Gilbert Riley v. Quantumscape Corporation
This text of Gilbert Riley v. Quantumscape Corporation (Gilbert Riley v. Quantumscape Corporation) is published on Counsel Stack Legal Research, covering Court of Appeals for the Ninth Circuit primary law. Counsel Stack provides free access to over 12 million legal documents including statutes, case law, regulations, and constitutions.
Opinion
NOT FOR PUBLICATION FILED UNITED STATES COURT OF APPEALS MAR 1 2024 MOLLY C. DWYER, CLERK U.S. COURT OF APPEALS FOR THE NINTH CIRCUIT
GILBERT RILEY, No. 23-15277
Plaintiff-Appellant, D.C. No. 5:22-cv-03871-BLF
v.
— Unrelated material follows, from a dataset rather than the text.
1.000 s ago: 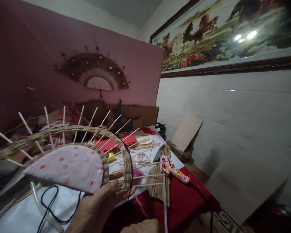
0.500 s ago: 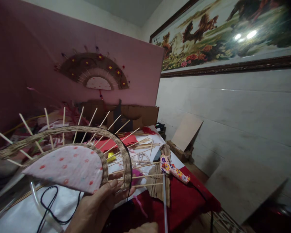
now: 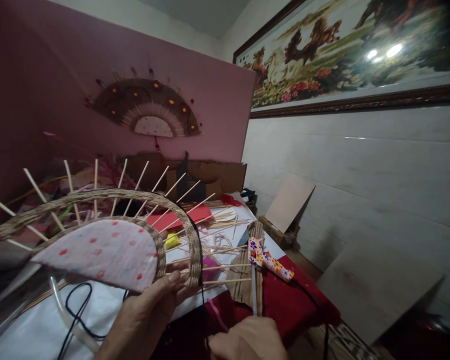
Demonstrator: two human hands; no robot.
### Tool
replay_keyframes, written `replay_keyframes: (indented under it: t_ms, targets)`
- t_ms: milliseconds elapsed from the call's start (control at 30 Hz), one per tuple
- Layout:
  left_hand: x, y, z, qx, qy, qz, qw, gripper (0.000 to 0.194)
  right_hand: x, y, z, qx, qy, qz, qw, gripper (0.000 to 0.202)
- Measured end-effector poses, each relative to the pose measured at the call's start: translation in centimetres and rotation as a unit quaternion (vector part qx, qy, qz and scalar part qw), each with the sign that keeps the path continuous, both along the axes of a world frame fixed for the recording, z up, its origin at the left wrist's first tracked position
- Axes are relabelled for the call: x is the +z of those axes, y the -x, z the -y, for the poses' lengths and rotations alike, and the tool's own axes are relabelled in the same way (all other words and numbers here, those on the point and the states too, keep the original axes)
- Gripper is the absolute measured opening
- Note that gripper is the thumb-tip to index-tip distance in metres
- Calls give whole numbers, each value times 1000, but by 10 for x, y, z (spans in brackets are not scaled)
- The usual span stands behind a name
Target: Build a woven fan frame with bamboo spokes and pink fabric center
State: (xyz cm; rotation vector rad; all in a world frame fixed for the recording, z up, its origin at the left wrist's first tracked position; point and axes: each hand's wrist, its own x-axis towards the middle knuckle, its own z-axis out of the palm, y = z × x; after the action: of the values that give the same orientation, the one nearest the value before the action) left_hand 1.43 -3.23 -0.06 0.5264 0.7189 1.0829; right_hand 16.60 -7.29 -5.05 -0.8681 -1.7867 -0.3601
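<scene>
My left hand [image 3: 150,310] grips the lower right edge of a half-round woven fan frame [image 3: 195,240], thumb in front. Light wooden sticks fan out through its braided bands, and a pink spotted cloth panel [image 3: 105,252] fills the middle. A black cord [image 3: 203,297] runs along the outer band's right side and hangs down toward my right hand [image 3: 247,340]. That hand is closed at the bottom, apart from the frame, with the cord's end running to its fingers. A flower-patterned glue gun [image 3: 268,262] with a long clear glue stick [image 3: 254,295] lies just beyond it.
Ridged cardboard [image 3: 242,280] lies under the glue gun on the red cloth [image 3: 292,305]. Loose sticks, red paper [image 3: 183,215] and a yellow bundle [image 3: 171,241] lie behind the frame. A finished fan [image 3: 153,127] hangs on the pink board. Another black cord [image 3: 75,310] lies at left.
My right hand has risen into view from the bottom edge and moved right, now closed by the hanging cord. The frame in my left hand has shifted slightly up and left.
</scene>
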Motion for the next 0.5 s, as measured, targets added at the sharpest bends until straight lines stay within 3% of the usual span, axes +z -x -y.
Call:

MEMORANDUM* QUANTUMSCAPE CORPORATION,
Defendant-Appellee.
Appeal from the United States District Court for the Northern District of California Beth Labson Freeman, District Judge, Presiding
Argued and Submitted February 9, 2024 San Francisco, California
Before: R. NELSON, FORREST, and SANCHEZ, Circuit Judges.
The parties cross-moved in the district court to vacate or confirm an
arbitration award. The district court confirmed the award. We review the district
court’s legal determinations de novo, Johnson v. Gruma Corp., 614 F.3d 1062,
1065 (9th Cir. 2010), and any factual findings only for clear error, Woods v. Saturn
Distrib. Corp., 78 F.3d 424, 427 (9th Cir. 1996). We have jurisdiction under 9
* This disposition is not appropriate for publication and is not precedent except as provided by Ninth Circuit Rule 36-3. U.S.C. § 16 and 28 U.S.C. § 1291, and we affirm.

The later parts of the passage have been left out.